The lines to copy are those in the listing that hold the word "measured".

= = =

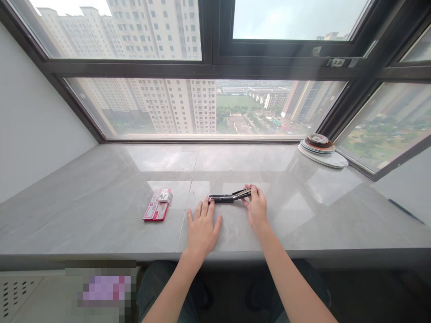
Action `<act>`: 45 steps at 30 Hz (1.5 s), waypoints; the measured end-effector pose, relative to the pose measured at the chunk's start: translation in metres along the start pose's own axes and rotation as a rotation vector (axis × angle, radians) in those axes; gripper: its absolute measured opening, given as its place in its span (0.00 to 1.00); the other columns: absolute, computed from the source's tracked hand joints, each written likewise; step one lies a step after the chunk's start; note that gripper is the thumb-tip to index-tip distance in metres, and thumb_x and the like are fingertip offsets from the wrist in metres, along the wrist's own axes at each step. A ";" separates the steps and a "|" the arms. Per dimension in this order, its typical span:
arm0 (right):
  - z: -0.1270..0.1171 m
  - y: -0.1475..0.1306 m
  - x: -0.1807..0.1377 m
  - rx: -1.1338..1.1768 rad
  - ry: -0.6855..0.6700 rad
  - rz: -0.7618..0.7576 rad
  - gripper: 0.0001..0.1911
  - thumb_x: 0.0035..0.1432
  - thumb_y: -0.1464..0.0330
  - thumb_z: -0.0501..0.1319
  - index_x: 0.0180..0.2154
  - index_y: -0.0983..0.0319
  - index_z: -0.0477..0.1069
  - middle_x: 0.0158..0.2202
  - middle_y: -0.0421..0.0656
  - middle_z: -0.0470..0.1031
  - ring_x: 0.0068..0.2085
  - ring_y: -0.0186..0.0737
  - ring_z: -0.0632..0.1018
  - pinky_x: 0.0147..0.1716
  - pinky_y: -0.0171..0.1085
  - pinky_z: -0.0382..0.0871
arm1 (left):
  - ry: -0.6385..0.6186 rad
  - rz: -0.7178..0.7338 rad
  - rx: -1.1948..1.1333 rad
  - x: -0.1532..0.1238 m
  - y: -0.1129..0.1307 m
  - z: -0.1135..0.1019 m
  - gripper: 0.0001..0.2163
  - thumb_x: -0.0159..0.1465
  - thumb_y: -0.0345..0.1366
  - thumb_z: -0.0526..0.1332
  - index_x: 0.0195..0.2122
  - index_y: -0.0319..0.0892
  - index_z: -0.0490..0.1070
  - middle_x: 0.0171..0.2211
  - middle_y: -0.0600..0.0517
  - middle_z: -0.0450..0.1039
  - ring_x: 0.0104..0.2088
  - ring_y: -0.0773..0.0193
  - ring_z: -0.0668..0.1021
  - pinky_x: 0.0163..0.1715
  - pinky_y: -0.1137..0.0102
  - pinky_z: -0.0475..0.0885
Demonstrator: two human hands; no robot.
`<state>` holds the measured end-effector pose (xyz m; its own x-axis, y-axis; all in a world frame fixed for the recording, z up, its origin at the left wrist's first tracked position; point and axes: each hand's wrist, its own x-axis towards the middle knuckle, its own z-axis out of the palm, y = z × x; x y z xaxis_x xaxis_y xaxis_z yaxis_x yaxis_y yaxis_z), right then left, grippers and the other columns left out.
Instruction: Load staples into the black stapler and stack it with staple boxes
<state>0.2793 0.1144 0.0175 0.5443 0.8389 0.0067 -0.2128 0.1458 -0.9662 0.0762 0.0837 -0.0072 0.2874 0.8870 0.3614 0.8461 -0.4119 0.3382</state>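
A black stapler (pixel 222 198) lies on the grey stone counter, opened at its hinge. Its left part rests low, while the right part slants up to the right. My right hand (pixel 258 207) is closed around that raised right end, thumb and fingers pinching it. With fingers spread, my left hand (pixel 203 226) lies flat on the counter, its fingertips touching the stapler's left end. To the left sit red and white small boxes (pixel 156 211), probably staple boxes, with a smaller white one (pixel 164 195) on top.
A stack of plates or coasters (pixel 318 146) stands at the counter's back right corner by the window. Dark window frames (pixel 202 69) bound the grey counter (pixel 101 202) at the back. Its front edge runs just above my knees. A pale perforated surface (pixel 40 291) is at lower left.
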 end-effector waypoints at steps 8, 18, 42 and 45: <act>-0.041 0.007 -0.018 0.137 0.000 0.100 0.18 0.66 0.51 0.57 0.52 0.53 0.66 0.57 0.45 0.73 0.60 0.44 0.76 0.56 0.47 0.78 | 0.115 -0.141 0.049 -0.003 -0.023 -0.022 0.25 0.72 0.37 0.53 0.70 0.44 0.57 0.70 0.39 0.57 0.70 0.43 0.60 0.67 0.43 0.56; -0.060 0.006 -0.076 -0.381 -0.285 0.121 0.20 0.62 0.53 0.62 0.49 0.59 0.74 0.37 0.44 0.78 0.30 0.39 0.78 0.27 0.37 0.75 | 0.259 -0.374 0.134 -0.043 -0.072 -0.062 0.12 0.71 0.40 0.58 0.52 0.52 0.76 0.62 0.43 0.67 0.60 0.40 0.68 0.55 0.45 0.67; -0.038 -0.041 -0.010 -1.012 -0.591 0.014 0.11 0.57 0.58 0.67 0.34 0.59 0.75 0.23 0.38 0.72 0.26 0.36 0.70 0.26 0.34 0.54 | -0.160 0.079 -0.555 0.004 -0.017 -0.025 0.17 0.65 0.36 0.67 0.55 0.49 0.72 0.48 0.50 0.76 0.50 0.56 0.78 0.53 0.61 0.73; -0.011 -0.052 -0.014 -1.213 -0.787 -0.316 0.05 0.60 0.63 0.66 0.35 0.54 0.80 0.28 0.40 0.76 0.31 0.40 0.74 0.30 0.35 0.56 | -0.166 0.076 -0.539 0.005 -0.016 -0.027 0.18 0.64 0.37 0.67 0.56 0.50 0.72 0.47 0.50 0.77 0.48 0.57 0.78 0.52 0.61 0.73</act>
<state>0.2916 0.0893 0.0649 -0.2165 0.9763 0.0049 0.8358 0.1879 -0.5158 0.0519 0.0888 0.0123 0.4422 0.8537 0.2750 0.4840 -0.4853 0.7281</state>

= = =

## Written reply
Action `<act>`: 45 steps at 30 Hz (1.5 s), waypoints; the measured end-effector pose, relative to the pose measured at the chunk's start: translation in metres along the start pose's own axes and rotation as a rotation vector (axis × angle, radians) in those axes; gripper: its absolute measured opening, given as its place in its span (0.00 to 1.00); the other columns: absolute, computed from the source's tracked hand joints, each written likewise; step one lies a step after the chunk's start; note that gripper is the thumb-tip to index-tip distance in metres, and thumb_x and the like are fingertip offsets from the wrist in metres, along the wrist's own axes at each step. A ";" separates the steps and a "|" the arms. Per dimension in this order, its typical span:
`<state>` holds the measured end-effector pose (xyz m; its own x-axis, y-axis; all in a world frame fixed for the recording, z up, its origin at the left wrist's first tracked position; point and axes: each hand's wrist, its own x-axis towards the middle knuckle, its own z-axis out of the palm, y = z × x; x y z xaxis_x xaxis_y xaxis_z yaxis_x yaxis_y yaxis_z), right then left, grippers and the other columns left out.

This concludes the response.